**** EXERCISE DATA ****

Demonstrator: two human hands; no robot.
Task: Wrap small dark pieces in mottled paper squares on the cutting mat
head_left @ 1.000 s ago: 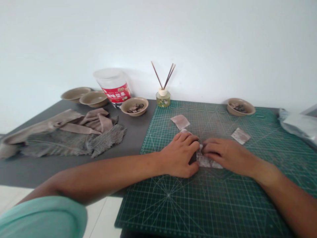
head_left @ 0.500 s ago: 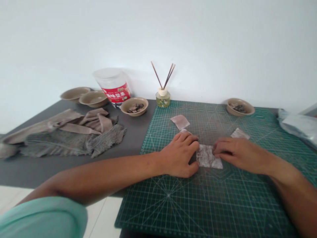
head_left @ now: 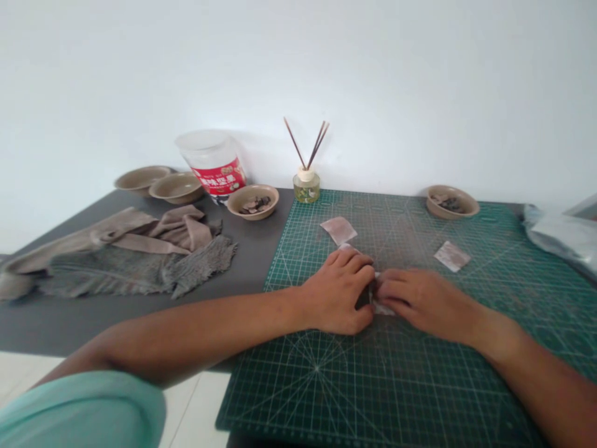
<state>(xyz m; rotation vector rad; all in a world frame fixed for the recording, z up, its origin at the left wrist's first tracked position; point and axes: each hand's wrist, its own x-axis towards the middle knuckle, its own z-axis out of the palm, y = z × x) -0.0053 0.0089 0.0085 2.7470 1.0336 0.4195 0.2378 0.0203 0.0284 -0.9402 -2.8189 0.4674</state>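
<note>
A crumpled greyish-white piece (head_left: pixel 385 309), thin like cloth or paper, lies on the green cutting mat (head_left: pixel 317 386), mostly covered by both hands. My left hand (head_left: pixel 340 289) rests at its left side, fingers curled and pressed down on the edge. From the right, my right hand (head_left: pixel 415 298) has its fingers pinched together on the same piece, close to the left fingertips. Two similar small squares lie beyond the hands, a pinkish one (head_left: pixel 339 231) and a mottled one (head_left: pixel 452 256). A further pale bit (head_left: pixel 347 247) shows just above my left fingers.
Bowls of small pieces stand at the back left (head_left: pixel 253 202) and back right (head_left: pixel 452 202). A reed diffuser (head_left: pixel 306 186), a red-labelled tub (head_left: pixel 219 171), two more bowls (head_left: pixel 176 188), grey-brown cloths (head_left: pixel 125 255) and a plastic bag (head_left: pixel 562 230) are around the mat.
My right hand has moved left, towards my left hand, and the thin piece now shows much less, apparently folded over. My left hand has stayed in place.
</note>
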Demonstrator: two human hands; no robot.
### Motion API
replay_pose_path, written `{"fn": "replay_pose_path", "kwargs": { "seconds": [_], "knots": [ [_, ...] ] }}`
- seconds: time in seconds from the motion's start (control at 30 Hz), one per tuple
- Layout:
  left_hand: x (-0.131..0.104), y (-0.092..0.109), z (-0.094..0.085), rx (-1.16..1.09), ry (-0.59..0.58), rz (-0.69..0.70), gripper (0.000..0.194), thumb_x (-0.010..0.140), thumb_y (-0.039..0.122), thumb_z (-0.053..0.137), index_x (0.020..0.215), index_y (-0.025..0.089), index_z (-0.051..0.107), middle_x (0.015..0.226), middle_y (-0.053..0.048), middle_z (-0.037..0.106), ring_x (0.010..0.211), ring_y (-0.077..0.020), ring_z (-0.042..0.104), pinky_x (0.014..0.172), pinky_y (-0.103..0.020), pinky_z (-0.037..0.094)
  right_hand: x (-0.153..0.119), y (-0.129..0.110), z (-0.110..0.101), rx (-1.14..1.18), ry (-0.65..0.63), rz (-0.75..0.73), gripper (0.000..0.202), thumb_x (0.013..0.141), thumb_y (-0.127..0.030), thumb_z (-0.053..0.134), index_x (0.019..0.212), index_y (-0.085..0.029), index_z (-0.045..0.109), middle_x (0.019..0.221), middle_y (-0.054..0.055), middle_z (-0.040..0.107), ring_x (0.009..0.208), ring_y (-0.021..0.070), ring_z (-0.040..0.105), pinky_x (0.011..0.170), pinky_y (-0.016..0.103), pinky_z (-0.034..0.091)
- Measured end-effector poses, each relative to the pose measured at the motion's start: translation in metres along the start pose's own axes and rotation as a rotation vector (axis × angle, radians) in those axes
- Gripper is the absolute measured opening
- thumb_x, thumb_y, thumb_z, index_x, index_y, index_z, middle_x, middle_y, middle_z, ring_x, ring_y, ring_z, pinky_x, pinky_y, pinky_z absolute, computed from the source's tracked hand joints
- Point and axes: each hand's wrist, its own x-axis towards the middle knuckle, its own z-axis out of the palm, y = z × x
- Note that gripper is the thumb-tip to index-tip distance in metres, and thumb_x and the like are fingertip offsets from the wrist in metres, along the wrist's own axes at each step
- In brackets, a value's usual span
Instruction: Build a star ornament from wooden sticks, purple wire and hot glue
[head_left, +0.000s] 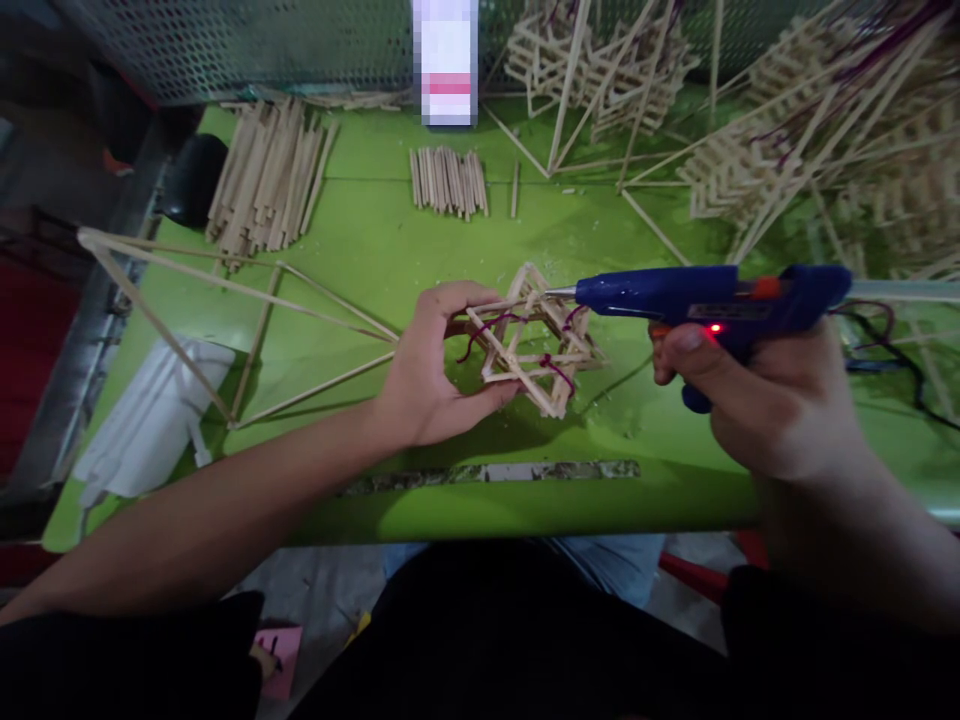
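Note:
Between the thumb and fingers of my left hand [442, 365] is a star-shaped frame of thin wooden sticks [517, 357], with dark purple strings tied on it. My right hand [780, 400] is wrapped round a blue glue gun [660, 292], which has a red light lit. The gun's metal nozzle points left and meets the top part of the star frame; whether it touches is hard to tell. A larger open stick frame [262, 297] extends to the left of my left hand.
Long sticks [262, 180] and short sticks [448, 182] lie on the green table [360, 220]. More stick frames [735, 170] crowd the back right. A white power strip [157, 415] lies at left, a black rounded object [193, 180] behind it. A cable trails at right.

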Motion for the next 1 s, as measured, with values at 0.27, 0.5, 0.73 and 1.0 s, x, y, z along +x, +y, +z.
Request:
{"fn": "replay_pose_path", "kwargs": {
  "seconds": [0.27,0.5,0.73,1.0],
  "knots": [
    [-0.001,0.000,0.001,0.052,0.019,-0.047,0.099,0.093,0.081,0.095,0.171,0.031,0.058,0.142,-0.012,0.073,0.109,-0.0284,0.077,0.073,-0.043,0.070,0.006,-0.013,0.009,0.104,0.110,0.001,0.014,0.108,-0.040,0.100,0.106,-0.027,0.096,0.099,0.003,0.091,0.078,0.0202,0.080,0.071,0.039,0.061],
    [-0.001,-0.004,0.001,0.033,0.037,0.028,0.105,0.093,0.078,0.098,0.174,0.025,0.058,0.143,-0.013,0.074,0.111,-0.0278,0.079,0.073,-0.040,0.070,0.010,-0.020,0.016,0.127,0.174,0.009,0.009,0.102,-0.033,0.101,0.101,-0.025,0.096,0.097,0.004,0.093,0.070,0.0186,0.080,0.060,0.034,0.060],
    [-0.007,0.005,-0.006,0.063,-0.066,-0.156,0.098,0.096,0.076,0.097,0.173,0.036,0.051,0.149,-0.013,0.072,0.118,-0.0330,0.080,0.085,-0.051,0.074,0.009,-0.011,0.009,0.084,0.111,-0.010,0.024,0.109,-0.044,0.099,0.096,-0.025,0.093,0.092,0.004,0.089,0.070,0.0177,0.079,0.062,0.034,0.060],
    [-0.007,-0.006,-0.003,0.093,-0.053,-0.109,0.109,0.092,0.093,0.095,0.172,0.034,0.049,0.143,-0.012,0.072,0.115,-0.0316,0.077,0.089,-0.055,0.071,0.010,-0.013,0.011,0.073,0.161,-0.014,0.023,0.111,-0.045,0.098,0.099,-0.025,0.095,0.098,0.005,0.093,0.069,0.0182,0.079,0.060,0.034,0.061]
  ]
}}
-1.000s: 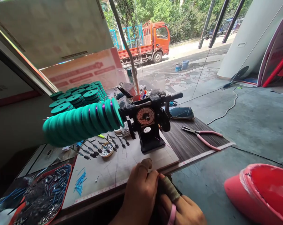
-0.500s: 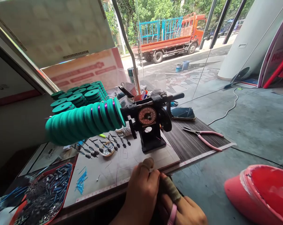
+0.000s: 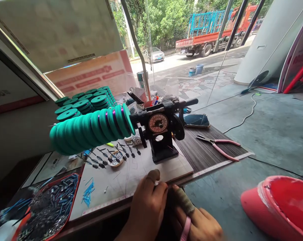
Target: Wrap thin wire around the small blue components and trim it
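Note:
At the table's front edge my left hand (image 3: 151, 199) is closed in a pinch; a tiny pale bit shows between thumb and finger, too small to name. Just right of it, my right hand (image 3: 195, 217) wraps round a pink handle (image 3: 185, 229), its index finger taped; the tool's head is hidden. Behind both hands stands a black winding machine (image 3: 158, 129) with a round dial. A row of green spools (image 3: 91, 130) sits on its shaft to the left. Thin line runs over the board (image 3: 141, 179).
Pink-handled pliers (image 3: 223, 146) and a phone (image 3: 197, 120) lie right of the machine. Left are a red tray of small metal parts (image 3: 51, 204), blue pieces (image 3: 88, 193) and a bowl of beads (image 3: 115, 158). A red bucket (image 3: 274, 204) stands at right.
My left hand has shifted slightly left, widening the gap to my right hand. Outside, the orange truck has moved right and a car has come into view.

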`<state>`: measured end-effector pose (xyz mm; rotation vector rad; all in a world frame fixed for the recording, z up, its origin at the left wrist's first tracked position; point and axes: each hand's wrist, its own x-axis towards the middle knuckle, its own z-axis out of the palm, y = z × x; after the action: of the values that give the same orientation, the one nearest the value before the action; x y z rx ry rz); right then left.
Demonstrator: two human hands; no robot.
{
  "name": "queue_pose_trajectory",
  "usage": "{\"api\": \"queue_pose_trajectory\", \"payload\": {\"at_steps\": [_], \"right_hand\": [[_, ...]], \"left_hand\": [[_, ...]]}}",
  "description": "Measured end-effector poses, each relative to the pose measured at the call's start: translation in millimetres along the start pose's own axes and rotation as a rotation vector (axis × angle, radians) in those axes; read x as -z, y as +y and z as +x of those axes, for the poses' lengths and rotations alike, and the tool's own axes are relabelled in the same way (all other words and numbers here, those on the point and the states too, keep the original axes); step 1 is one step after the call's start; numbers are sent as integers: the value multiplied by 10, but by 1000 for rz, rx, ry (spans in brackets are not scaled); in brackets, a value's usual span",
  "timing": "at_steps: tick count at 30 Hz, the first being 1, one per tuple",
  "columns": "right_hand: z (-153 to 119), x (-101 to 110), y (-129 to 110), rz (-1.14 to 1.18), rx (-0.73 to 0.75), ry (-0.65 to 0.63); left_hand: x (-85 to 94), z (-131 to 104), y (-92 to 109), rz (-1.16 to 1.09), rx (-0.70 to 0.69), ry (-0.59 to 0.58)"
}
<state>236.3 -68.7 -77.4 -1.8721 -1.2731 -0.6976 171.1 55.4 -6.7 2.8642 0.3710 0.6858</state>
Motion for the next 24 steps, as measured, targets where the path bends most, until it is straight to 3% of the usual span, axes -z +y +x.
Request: {"api": "queue_pose_trajectory", "payload": {"at_steps": [4, 9, 14, 20, 24], "right_hand": [[2, 14, 2, -13, -6, -11], [42, 79, 15, -23, 48, -112], [14, 23, -6, 4, -9, -12], [50, 16, -11, 21, -10, -9], [85, 199, 81, 24, 19, -155]], "left_hand": [[6, -10, -4, -10, 3, 0], [17, -15, -10, -23, 14, -32], [18, -21, -20, -29, 25, -45], [-15, -18, -17, -66, 57, -22], [27, -37, 6, -145, 101, 10]]}}
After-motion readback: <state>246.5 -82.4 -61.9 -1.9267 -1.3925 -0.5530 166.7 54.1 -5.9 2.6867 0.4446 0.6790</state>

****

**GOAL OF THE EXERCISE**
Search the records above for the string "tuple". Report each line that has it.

**OUTPUT OF THE TASK**
- seconds: time in seconds from the motion's start (control at 30 Hz), one per tuple
  "timing": "at_steps: tick count at 30 Hz, the first being 1, one per tuple",

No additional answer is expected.